• Task description
Could you please reproduce the entries exactly, leaving out any pictures?

• Available data
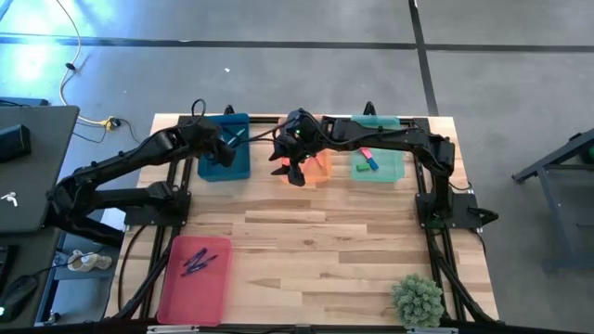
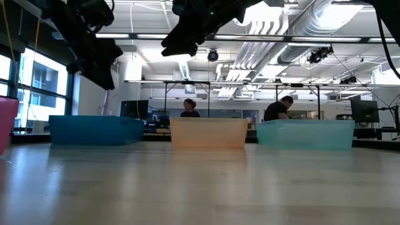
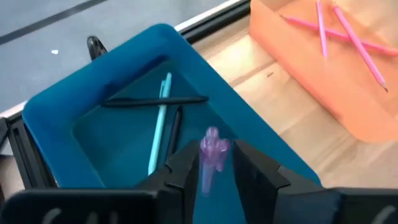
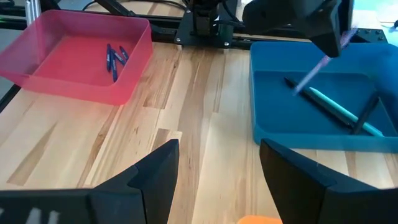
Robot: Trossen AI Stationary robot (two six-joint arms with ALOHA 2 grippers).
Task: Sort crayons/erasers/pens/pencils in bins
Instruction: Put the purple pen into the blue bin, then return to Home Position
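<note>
The left gripper is pinching a purple pen (light, stiff, slippery; best held mid-shaft) over the far-left teal bin. The right gripper is hovering, jaws spread wide and empty.

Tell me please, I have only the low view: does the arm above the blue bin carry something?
Observer: Yes. A lilac pen is at the left pincer, over the teal-blue bin.
Operator: Is that bin empty?
Observer: No. It holds a light-blue pen and two dark pens.
Operator: And the other arm?
Observer: The right pincer is open and carries nothing. In the high view it is over the edge of the orange bin.
</note>
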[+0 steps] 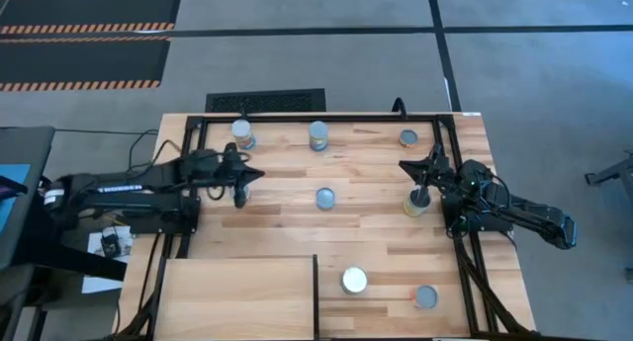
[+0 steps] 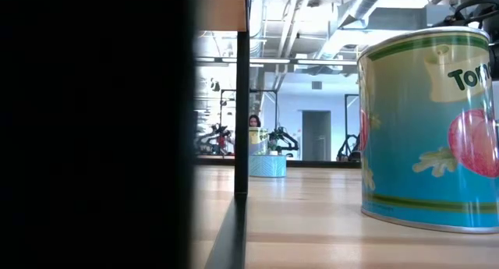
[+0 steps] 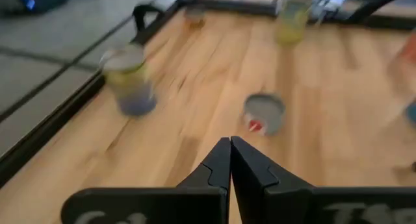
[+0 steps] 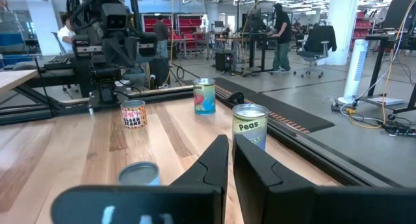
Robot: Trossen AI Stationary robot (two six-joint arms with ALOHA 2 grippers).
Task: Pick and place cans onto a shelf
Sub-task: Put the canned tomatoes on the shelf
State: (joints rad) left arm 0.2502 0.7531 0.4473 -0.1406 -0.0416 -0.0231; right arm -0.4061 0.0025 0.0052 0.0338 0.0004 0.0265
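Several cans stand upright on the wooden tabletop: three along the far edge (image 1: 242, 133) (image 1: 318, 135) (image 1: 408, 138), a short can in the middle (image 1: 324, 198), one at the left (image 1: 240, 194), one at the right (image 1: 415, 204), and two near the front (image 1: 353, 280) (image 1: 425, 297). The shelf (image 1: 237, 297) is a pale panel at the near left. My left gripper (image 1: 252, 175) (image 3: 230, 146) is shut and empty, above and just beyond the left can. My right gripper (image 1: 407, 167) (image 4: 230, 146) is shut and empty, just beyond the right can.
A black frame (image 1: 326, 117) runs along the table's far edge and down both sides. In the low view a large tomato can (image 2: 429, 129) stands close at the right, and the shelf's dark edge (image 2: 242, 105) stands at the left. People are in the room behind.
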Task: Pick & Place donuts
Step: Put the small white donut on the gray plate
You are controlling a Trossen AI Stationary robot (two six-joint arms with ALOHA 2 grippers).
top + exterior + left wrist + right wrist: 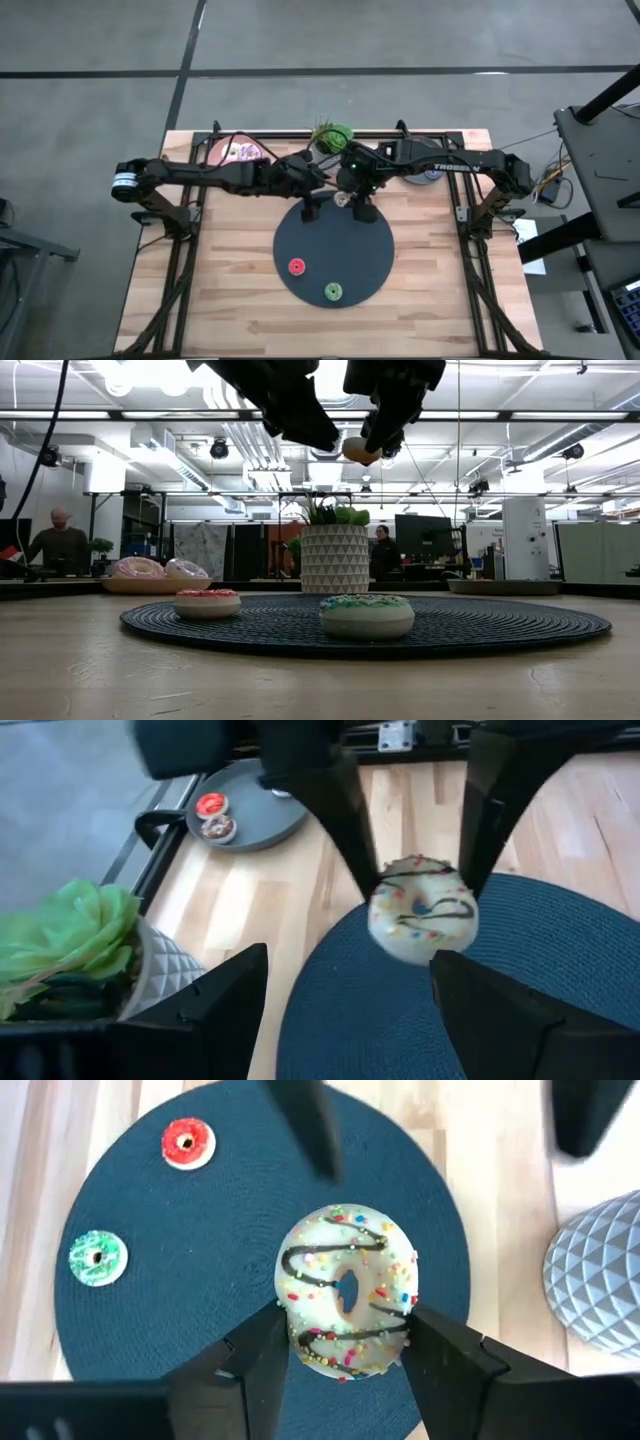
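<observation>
A white donut (348, 1290) with dark drizzle and sprinkles hangs above the dark round disc (370, 250), with my right gripper (350, 1355) shut on it. My left gripper (345, 1010) stands open just to the donut's left, level with it and touching nothing. It also shows as two dark fingers beyond the donut in the right wrist view. A small red donut (296, 266) and a small green donut (333, 291) lie flat on the disc's near part. In the low view the held donut (358, 450) is high above the disc. My right gripper pinches the white donut by two opposite sides of its outer rim (400, 1342) between its two fingers. The fingers slant down from the table's right side. The donut stands on edge, frosted face toward the wrist, lifted clear above the disc.
A pink plate (237, 152) with larger donuts sits at the far left. A grey plate (250, 815) at the far right holds a red and a brown donut. A patterned plant pot (330, 135) stands at the far middle, just behind both grippers.
</observation>
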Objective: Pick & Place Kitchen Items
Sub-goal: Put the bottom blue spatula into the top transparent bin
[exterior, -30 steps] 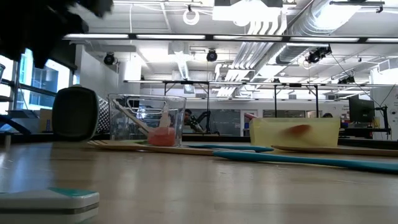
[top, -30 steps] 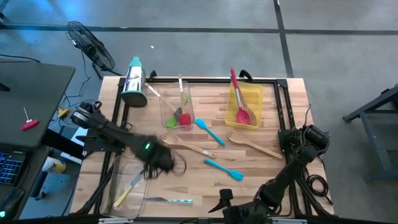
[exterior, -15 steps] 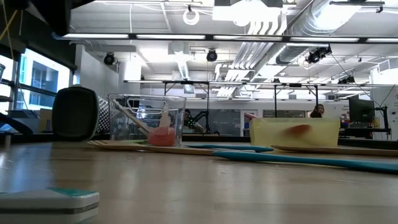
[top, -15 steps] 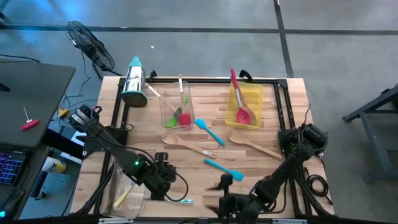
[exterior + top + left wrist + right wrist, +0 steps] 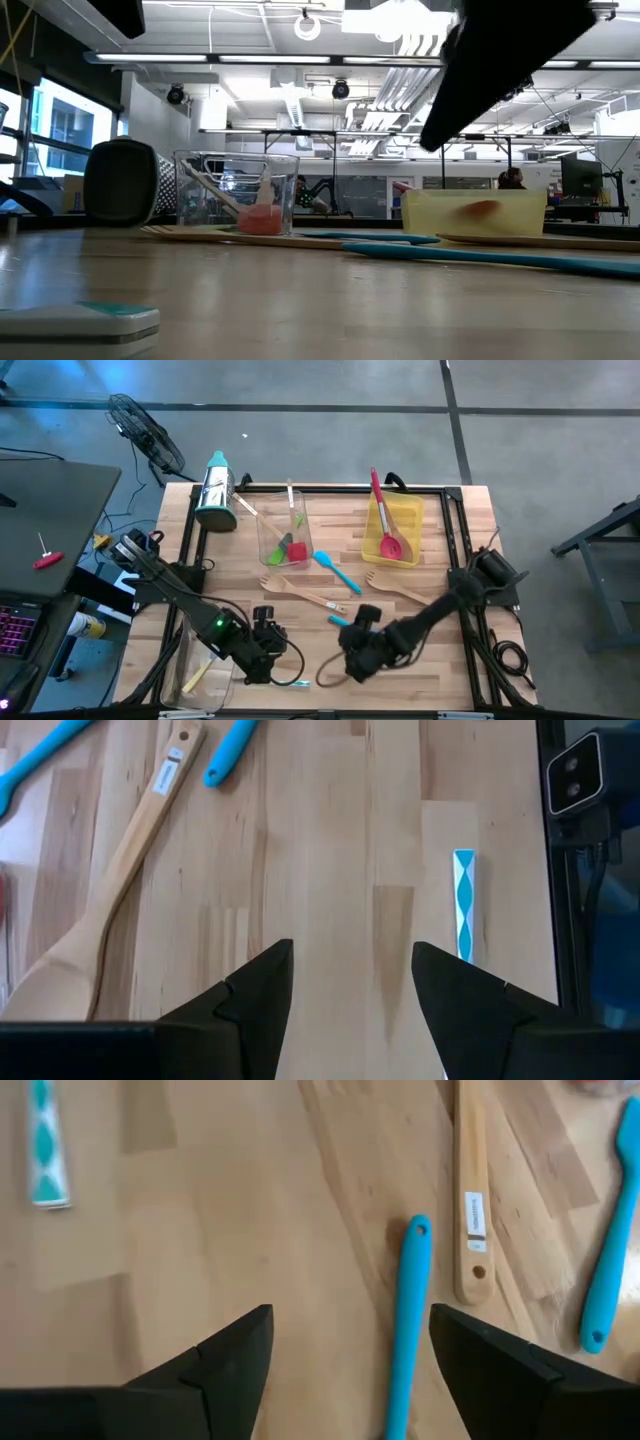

• Task response
Robot: Trossen AI Stationary robot (two six-joint arms with ALOHA 2 grippers).
Task: Sort crayons/erasers/pens/pencils in bins
Instruction: Put the purple pen into the blue bin, then return to Home Position
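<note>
The left gripper is pinching a purple pen (light, stiff, slippery; best held mid-shaft) over the far-left teal bin. The right gripper is hovering, jaws spread wide and empty.

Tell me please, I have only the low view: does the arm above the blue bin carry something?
Observer: Yes. A lilac pen is at the left pincer, over the teal-blue bin.
Operator: Is that bin empty?
Observer: No. It holds a light-blue pen and two dark pens.
Operator: And the other arm?
Observer: The right pincer is open and carries nothing. In the high view it is over the edge of the orange bin.
</note>
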[+0 steps] 
[+0 steps] 
[+0 steps] 
[+0 steps] 
Robot: Trossen AI Stationary robot (two six-joint arms with ALOHA 2 grippers).
Task: Pick and place cans onto a shelf
Sub-task: Put the canned tomatoes on the shelf
State: (joints rad) left arm 0.2502 0.7531 0.4473 -0.1406 -0.0416 -0.0231; right arm -0.4061 0.0025 0.0052 0.0338 0.0004 0.0265
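Several cans stand upright on the wooden tabletop: three along the far edge (image 1: 242, 133) (image 1: 318, 135) (image 1: 408, 138), a short can in the middle (image 1: 324, 198), one at the left (image 1: 240, 194), one at the right (image 1: 415, 204), and two near the front (image 1: 353, 280) (image 1: 425, 297). The shelf (image 1: 237, 297) is a pale panel at the near left. My left gripper (image 1: 252, 175) (image 3: 230, 146) is shut and empty, above and just beyond the left can. My right gripper (image 1: 407, 167) (image 4: 230, 146) is shut and empty, just beyond the right can.
A black frame (image 1: 326, 117) runs along the table's far edge and down both sides. In the low view a large tomato can (image 2: 429, 129) stands close at the right, and the shelf's dark edge (image 2: 242, 105) stands at the left. People are in the room behind.
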Task: Pick & Place donuts
Step: Put the small white donut on the gray plate
You are controlling a Trossen AI Stationary robot (two six-joint arms with ALOHA 2 grippers).
top + exterior + left wrist + right wrist: 
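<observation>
A white donut (348, 1290) with dark drizzle and sprinkles hangs above the dark round disc (370, 250), with my right gripper (350, 1355) shut on it. My left gripper (345, 1010) stands open just to the donut's left, level with it and touching nothing. It also shows as two dark fingers beyond the donut in the right wrist view. A small red donut (296, 266) and a small green donut (333, 291) lie flat on the disc's near part. In the low view the held donut (358, 450) is high above the disc. My right gripper pinches the white donut by two opposite sides of its outer rim (400, 1342) between its two fingers. The fingers slant down from the table's right side. The donut stands on edge, frosted face toward the wrist, lifted clear above the disc.
A pink plate (237, 152) with larger donuts sits at the far left. A grey plate (250, 815) at the far right holds a red and a brown donut. A patterned plant pot (330, 135) stands at the far middle, just behind both grippers.
</observation>
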Objective: Pick & Place Kitchen Items
Sub-goal: Put the bottom blue spatula into the top transparent bin
[exterior, -30 steps] 
[top, -30 steps] 
[exterior, -15 steps] 
[top, -15 steps] 
[exterior + top + left wrist + right wrist, +0 steps] 

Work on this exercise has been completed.